I think linear approximation? (square root, tangent, e^x)

[meredith]

Homework Statement

the value of f(x) = (sqrrt e^x +3) at x=0.08 obtained from the tangent to the graph at x=0 is...?

Homework Equations

The Attempt at a Solution

i used linear approximation.
(sqrrt e^o +3) + (1/2(sqrrt3+e^0)(0.08)
i got an answer but i know its wrong. i got like 1.72 or something.
did i do it all wrong?

 

[D H]

Your use of parentheses doesn't make sense. Do you mean

[tex]f(x) = \sqrt{e^x+3}[/tex]

[tex]f(x) = \sqrt{e^x} + 3[/tex]

[tex]f(x) = \left(\sqrt e\right)^{\;x + 3}[/tex]

[tex]f(x) =\left(\sqrt e\right)^{\;x} + 3 [/tex]

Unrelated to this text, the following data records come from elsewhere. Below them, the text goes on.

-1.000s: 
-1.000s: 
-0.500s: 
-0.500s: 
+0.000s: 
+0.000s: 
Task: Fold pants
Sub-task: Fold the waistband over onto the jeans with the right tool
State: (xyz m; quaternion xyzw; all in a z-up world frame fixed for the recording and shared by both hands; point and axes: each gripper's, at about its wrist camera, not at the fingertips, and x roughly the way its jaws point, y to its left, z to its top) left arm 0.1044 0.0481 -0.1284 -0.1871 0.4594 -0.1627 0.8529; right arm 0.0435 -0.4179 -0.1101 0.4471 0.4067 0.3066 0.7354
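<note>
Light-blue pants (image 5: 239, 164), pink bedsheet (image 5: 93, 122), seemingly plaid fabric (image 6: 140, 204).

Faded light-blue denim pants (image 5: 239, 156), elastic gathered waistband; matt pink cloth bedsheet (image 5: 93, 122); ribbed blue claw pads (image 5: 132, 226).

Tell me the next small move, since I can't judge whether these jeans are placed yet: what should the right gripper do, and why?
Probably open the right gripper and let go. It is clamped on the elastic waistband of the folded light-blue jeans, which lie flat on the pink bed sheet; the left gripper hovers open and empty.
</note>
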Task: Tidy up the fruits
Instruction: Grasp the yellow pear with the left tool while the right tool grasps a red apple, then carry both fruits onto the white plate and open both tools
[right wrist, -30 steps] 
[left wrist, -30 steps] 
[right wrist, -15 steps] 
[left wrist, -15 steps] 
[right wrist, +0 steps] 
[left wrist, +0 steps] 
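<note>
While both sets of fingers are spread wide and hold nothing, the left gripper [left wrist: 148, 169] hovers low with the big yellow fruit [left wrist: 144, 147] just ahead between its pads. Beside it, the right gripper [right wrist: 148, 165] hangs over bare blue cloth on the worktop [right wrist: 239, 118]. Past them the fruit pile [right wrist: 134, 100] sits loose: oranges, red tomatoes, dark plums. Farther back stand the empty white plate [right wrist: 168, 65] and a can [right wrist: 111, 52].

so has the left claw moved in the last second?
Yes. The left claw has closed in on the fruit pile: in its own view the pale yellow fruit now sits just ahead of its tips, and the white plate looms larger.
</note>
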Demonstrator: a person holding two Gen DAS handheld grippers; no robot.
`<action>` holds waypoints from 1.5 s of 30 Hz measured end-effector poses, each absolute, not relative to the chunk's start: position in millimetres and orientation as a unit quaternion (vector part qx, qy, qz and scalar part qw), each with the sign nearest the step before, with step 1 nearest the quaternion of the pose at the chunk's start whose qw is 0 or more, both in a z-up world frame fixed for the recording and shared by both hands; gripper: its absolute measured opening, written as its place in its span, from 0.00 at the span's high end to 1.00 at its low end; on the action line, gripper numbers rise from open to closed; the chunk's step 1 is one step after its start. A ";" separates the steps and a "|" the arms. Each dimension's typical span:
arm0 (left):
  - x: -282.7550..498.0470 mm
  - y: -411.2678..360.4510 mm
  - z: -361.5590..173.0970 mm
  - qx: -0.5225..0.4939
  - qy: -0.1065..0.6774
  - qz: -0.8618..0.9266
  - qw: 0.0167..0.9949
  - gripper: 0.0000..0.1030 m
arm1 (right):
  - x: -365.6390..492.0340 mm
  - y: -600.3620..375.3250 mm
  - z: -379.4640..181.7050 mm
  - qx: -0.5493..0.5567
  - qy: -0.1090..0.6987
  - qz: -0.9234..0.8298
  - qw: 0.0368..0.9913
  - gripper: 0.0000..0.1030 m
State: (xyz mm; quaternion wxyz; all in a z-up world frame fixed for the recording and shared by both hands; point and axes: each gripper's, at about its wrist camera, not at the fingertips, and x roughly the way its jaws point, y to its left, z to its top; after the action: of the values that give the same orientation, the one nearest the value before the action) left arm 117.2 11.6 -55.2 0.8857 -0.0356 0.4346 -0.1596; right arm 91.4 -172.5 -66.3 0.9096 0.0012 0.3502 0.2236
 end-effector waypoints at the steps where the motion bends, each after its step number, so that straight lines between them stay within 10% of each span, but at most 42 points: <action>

Or even yet something else?

 

[meredith]

Your use of parentheses doesn't make sense. Do you mean

[tex]f(x) = \sqrt{e^x+3}[/tex]

[tex]f(x) = \sqrt{e^x} + 3[/tex]

[tex]f(x) = {\sqrt e}^{x + 3}[/tex]

[tex]f(x) = {\sqrt e}^x + 3 [/tex]

Or even yet something else?

yes i meant the first one sorry i don't know how to do that stuff!

 

[D H]

You could have written it as f(x)=sqrt(e^x+3) and that would have been fine.
f(x)=(sqrt e^x+3) was pretty much meaningless.

What is the derivative of f(x) at x=0?

 

[meredith]

You could have written it as f(x)=sqrt(e^x+3) and that would have been fine.
f(x)=(sqrt e^x+3) was pretty much meaningless.

What is the derivative of f(x) at x=0?

would that be 1/2sqrrt(1+3) = 1/4?
so then i multiply that by 0.08
and add it to 2.
ok i got it thanks!